## WHAT YOU ARE ASKED TO DO
Every line of the data that contains the string "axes" must be copied.

## INPUT DATA
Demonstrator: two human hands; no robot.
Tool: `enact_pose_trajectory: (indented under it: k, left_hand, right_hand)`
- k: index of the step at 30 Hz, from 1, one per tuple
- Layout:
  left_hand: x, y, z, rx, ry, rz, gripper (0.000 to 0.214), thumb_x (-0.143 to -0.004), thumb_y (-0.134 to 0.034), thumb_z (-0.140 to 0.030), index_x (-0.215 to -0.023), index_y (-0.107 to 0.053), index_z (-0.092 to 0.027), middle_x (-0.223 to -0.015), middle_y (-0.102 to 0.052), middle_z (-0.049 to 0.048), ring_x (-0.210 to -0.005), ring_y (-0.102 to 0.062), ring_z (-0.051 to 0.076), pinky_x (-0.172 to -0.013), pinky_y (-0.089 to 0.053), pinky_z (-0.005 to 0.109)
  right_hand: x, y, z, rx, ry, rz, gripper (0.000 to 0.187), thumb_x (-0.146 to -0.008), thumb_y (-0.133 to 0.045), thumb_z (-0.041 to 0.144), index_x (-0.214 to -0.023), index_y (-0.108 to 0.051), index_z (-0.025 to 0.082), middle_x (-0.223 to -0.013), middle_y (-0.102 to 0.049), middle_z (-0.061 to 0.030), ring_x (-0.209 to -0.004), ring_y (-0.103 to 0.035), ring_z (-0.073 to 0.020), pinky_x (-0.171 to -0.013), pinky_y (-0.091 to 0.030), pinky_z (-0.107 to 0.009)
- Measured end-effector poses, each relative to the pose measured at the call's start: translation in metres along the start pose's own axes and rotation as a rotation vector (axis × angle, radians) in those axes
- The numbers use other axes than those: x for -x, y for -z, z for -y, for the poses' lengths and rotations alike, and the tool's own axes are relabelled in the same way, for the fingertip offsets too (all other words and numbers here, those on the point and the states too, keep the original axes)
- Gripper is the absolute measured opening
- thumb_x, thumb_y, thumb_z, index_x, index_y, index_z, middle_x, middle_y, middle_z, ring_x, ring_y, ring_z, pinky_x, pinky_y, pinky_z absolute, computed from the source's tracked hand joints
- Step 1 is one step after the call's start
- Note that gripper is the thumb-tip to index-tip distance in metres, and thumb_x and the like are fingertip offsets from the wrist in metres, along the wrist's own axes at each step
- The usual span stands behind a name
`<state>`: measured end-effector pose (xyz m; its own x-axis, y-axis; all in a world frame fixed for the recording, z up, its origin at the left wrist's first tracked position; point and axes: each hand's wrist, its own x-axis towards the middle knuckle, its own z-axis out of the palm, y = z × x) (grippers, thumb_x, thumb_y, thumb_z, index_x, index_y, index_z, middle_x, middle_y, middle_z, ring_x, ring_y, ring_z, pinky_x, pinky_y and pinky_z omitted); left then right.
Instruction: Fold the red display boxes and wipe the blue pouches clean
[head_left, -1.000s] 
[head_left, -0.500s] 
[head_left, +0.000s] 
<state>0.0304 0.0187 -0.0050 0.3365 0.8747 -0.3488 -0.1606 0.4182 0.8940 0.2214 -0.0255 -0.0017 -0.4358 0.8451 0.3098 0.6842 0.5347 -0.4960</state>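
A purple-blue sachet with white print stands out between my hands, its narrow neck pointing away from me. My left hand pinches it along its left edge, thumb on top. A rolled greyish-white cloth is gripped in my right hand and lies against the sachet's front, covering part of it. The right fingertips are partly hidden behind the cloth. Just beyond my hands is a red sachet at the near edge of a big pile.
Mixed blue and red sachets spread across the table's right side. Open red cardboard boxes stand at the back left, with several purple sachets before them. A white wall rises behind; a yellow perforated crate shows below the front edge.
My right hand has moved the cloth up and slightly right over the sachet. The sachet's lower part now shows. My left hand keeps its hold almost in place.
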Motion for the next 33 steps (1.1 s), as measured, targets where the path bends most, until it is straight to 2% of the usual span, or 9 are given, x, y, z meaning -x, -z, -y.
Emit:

## FINAL ANSWER
- Measured end-effector poses, each relative to the pose measured at the call's start: translation in metres along the start pose's own axes and rotation as a rotation vector (axis × angle, radians) in those axes
- The numbers use other axes than those: x for -x, y for -z, z for -y, for the poses' lengths and rotations alike, and the tool's own axes are relabelled in the same way, for the fingertip offsets too (all other words and numbers here, those on the point and the states too, keep the original axes)
- Note that gripper is the thumb-tip to index-tip distance in metres, and thumb_x and the like are fingertip offsets from the wrist in metres, along the wrist's own axes at each step
`<state>`: measured end-effector pose (xyz m; its own x-axis, y-axis; all in a world frame fixed for the recording, z up, its origin at the left wrist's first tracked position; point and axes: each hand's wrist, its own x-axis towards the middle knuckle, its own z-axis out of the palm, y = z × x) (grippers, thumb_x, thumb_y, thumb_z, index_x, index_y, index_z, middle_x, middle_y, middle_z, ring_x, ring_y, ring_z, pinky_x, pinky_y and pinky_z omitted); left then right.

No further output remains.